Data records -
**********
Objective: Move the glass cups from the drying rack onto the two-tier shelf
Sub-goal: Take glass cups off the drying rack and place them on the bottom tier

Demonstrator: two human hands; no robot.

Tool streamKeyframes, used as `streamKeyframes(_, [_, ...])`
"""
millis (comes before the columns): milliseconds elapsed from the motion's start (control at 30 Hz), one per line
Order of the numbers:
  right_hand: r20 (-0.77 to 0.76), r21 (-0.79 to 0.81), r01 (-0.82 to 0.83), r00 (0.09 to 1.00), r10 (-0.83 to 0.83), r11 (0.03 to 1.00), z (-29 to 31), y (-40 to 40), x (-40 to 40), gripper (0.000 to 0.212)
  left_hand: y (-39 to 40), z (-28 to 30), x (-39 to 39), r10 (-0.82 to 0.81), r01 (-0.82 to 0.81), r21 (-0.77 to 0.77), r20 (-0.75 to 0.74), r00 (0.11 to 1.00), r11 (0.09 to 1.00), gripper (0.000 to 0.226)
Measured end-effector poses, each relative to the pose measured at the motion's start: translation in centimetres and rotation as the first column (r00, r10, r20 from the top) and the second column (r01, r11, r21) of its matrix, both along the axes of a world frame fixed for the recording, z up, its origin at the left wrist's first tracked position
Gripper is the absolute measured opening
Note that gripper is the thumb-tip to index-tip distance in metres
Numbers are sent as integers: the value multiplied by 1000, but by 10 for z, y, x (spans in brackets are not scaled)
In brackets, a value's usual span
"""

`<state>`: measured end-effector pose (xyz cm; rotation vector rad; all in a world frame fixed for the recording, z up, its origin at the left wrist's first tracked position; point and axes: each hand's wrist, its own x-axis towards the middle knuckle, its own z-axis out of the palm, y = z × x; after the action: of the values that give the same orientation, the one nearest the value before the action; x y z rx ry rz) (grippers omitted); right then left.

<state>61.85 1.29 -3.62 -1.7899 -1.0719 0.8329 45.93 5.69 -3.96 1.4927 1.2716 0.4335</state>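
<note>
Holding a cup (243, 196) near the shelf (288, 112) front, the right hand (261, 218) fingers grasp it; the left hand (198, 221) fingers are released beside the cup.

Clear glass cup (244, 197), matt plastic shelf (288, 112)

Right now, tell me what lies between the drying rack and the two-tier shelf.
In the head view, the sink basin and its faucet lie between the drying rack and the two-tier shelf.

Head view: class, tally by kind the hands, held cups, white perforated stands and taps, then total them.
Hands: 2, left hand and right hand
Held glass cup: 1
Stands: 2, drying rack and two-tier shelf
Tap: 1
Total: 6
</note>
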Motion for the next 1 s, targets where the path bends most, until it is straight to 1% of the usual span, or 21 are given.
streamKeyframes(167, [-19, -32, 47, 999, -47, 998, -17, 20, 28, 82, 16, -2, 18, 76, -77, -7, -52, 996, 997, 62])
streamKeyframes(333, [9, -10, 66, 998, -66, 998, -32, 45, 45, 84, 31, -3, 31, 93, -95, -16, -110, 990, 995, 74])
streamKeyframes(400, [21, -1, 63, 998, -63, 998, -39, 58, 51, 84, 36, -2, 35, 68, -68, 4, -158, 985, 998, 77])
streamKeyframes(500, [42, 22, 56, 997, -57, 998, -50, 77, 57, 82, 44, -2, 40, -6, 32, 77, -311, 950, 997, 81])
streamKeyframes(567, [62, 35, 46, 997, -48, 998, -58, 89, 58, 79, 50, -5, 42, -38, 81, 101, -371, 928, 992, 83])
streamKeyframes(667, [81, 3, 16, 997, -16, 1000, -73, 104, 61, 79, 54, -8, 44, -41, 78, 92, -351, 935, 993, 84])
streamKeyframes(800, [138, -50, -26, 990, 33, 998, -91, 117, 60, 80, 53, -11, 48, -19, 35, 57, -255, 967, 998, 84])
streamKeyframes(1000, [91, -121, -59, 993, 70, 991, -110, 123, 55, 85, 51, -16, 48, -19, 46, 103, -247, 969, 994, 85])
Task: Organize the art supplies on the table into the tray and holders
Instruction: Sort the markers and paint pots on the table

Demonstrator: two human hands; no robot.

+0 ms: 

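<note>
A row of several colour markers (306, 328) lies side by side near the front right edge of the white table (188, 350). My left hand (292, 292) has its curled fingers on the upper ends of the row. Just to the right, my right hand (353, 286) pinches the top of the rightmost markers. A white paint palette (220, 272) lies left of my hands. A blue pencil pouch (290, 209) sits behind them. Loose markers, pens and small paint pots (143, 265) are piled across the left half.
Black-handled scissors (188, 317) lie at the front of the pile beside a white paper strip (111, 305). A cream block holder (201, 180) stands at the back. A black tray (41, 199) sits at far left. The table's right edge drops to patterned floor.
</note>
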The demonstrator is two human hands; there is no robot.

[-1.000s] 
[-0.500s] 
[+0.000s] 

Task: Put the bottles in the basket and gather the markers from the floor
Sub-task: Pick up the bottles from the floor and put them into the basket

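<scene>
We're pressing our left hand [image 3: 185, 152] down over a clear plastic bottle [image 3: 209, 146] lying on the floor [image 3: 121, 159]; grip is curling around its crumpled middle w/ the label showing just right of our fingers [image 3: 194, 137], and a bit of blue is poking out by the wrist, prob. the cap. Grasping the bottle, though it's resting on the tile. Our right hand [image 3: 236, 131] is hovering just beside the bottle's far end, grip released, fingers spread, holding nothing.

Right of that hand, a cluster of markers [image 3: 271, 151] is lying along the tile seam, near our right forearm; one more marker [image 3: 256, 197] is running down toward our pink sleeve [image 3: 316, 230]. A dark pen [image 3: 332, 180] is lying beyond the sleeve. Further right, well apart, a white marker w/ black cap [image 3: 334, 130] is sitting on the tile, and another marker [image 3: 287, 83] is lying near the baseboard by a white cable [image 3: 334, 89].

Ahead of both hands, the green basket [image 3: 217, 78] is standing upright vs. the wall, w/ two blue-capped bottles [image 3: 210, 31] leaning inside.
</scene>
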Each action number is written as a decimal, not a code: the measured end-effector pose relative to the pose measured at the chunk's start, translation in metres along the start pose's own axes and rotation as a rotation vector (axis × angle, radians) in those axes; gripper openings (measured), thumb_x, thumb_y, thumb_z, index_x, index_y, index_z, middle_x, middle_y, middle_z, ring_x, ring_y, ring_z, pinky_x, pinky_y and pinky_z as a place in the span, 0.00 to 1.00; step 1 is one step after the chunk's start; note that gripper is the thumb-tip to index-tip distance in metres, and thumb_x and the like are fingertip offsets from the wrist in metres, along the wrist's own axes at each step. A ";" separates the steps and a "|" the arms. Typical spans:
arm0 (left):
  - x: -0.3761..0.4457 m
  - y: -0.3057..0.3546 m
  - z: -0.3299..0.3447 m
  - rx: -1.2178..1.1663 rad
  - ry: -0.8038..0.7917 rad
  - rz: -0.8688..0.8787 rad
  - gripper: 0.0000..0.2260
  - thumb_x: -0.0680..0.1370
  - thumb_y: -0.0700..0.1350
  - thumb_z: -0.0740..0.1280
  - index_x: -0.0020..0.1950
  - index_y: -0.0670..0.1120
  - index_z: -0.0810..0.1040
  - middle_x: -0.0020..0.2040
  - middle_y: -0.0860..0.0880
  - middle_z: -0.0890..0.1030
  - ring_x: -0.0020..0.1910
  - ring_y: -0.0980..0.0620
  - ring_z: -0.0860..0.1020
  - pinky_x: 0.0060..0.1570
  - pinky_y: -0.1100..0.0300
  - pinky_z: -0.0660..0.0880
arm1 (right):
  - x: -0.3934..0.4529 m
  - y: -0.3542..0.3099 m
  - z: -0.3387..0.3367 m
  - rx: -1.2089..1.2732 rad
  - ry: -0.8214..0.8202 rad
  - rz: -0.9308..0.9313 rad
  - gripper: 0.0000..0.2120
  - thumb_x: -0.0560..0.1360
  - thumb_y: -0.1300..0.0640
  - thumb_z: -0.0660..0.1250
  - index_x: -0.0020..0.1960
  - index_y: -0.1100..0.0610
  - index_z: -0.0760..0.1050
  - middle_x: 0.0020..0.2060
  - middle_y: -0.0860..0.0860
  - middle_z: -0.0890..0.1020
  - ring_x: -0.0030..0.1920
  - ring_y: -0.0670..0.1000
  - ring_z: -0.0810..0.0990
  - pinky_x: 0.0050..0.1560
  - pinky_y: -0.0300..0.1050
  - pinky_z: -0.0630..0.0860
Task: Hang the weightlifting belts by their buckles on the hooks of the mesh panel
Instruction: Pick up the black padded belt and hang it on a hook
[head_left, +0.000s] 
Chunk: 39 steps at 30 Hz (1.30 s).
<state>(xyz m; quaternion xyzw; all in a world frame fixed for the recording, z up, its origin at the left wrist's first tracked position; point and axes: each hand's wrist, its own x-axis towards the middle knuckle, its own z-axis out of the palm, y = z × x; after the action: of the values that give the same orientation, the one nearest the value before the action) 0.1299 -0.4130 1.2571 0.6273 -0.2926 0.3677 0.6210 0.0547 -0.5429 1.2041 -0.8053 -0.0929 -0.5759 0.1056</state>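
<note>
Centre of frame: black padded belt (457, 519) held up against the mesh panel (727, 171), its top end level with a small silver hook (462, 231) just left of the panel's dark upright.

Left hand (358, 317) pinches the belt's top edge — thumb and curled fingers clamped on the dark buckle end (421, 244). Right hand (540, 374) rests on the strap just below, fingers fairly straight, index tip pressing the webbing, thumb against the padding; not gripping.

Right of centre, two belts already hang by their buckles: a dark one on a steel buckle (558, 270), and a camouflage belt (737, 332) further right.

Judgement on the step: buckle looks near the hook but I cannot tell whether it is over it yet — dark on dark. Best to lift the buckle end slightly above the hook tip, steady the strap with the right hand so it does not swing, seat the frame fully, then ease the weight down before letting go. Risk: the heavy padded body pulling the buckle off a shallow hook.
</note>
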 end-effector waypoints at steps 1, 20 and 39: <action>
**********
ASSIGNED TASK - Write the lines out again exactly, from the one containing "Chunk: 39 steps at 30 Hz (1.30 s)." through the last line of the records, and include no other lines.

SOLUTION TO THIS EXERCISE -
Chunk: 39 steps at 30 Hz (1.30 s).
<state>(xyz m; quaternion xyzw; all in a world frame fixed for the recording, z up, its origin at the left wrist's first tracked position; point and axes: each hand's wrist, its own x-axis towards the middle knuckle, its own z-axis out of the palm, y = z × x; after the action: of the values that give the same orientation, the one nearest the value before the action) 0.1299 -0.4130 1.2571 0.6273 -0.2926 0.3677 0.6210 0.0547 -0.5429 1.2041 -0.8053 -0.0929 -0.5759 0.1056</state>
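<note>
Centre of frame: black padded belt (457, 519) held up against the mesh panel (727, 171), its top end level with a small silver hook (462, 231) just left of the panel's dark upright.

Left hand (358, 317) pinches the belt's top edge — thumb and curled fingers clamped on the dark buckle end (421, 244). Right hand (540, 374) rests on the strap just below, fingers fairly straight, index tip pressing the webbing, thumb against the padding; not gripping.

Right of centre, two belts already hang by their buckles: a dark one on a steel buckle (558, 270), and a camouflage belt (737, 332) further right.

Judgement on the step: buckle looks near the hook but I cannot tell whether it is over it yet — dark on dark. Best to lift the buckle end slightly above the hook tip, steady the strap with the right hand so it does not swing, seat the frame fully, then ease the weight down before letting go. Risk: the heavy padded body pulling the buckle off a shallow hook.
</note>
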 end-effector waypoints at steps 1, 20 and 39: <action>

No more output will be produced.